## About this task
None of the images should appear in your copy. Transcribe the data in full.

## Source data
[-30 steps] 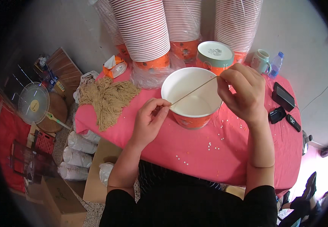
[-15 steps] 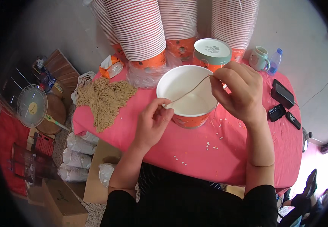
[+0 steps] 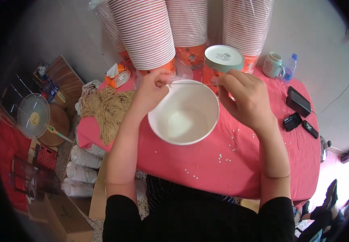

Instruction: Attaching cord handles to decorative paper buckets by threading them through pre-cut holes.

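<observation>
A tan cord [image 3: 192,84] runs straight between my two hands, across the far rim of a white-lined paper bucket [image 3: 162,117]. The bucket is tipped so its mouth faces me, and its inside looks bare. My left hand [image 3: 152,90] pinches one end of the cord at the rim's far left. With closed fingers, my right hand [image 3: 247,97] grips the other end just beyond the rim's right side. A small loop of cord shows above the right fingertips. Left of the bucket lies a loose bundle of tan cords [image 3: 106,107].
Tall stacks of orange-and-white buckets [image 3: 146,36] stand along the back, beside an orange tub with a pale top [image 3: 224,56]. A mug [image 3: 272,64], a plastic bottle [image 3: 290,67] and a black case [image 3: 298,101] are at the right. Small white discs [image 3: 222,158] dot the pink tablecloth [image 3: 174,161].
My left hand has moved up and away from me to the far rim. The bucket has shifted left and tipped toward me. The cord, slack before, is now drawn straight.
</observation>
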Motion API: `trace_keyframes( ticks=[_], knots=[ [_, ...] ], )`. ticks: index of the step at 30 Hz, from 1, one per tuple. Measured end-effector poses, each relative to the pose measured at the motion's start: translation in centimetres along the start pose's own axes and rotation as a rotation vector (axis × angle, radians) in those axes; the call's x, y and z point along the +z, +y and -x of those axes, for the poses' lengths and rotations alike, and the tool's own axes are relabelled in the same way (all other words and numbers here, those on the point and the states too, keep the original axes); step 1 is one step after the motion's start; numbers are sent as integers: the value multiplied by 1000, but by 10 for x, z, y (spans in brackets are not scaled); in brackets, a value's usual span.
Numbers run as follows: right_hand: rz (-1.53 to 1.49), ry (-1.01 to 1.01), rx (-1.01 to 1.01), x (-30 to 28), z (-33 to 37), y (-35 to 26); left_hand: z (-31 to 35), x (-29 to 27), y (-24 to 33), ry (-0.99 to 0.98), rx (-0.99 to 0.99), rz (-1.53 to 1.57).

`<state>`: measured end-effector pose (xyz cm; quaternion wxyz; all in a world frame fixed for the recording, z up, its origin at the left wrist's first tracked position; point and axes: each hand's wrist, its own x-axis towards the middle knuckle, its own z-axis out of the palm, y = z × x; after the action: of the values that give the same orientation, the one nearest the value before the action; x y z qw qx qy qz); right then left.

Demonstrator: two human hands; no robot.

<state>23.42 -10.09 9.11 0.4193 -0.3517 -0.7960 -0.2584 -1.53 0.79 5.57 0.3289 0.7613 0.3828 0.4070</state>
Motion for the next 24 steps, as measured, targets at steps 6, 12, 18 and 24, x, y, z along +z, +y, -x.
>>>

## Answer
[-30 steps] 
[-15 steps] 
[+0 steps] 

Instruction: Attaching cord handles to decorative paper buckets by threading them through pre-cut holes.

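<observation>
A tan cord [image 3: 192,84] runs straight between my two hands, across the far rim of a white-lined paper bucket [image 3: 162,117]. The bucket is tipped so its mouth faces me, and its inside looks bare. My left hand [image 3: 152,90] pinches one end of the cord at the rim's far left. With closed fingers, my right hand [image 3: 247,97] grips the other end just beyond the rim's right side. A small loop of cord shows above the right fingertips. Left of the bucket lies a loose bundle of tan cords [image 3: 106,107].
Tall stacks of orange-and-white buckets [image 3: 146,36] stand along the back, beside an orange tub with a pale top [image 3: 224,56]. A mug [image 3: 272,64], a plastic bottle [image 3: 290,67] and a black case [image 3: 298,101] are at the right. Small white discs [image 3: 222,158] dot the pink tablecloth [image 3: 174,161].
My left hand has moved up and away from me to the far rim. The bucket has shifted left and tipped toward me. The cord, slack before, is now drawn straight.
</observation>
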Motion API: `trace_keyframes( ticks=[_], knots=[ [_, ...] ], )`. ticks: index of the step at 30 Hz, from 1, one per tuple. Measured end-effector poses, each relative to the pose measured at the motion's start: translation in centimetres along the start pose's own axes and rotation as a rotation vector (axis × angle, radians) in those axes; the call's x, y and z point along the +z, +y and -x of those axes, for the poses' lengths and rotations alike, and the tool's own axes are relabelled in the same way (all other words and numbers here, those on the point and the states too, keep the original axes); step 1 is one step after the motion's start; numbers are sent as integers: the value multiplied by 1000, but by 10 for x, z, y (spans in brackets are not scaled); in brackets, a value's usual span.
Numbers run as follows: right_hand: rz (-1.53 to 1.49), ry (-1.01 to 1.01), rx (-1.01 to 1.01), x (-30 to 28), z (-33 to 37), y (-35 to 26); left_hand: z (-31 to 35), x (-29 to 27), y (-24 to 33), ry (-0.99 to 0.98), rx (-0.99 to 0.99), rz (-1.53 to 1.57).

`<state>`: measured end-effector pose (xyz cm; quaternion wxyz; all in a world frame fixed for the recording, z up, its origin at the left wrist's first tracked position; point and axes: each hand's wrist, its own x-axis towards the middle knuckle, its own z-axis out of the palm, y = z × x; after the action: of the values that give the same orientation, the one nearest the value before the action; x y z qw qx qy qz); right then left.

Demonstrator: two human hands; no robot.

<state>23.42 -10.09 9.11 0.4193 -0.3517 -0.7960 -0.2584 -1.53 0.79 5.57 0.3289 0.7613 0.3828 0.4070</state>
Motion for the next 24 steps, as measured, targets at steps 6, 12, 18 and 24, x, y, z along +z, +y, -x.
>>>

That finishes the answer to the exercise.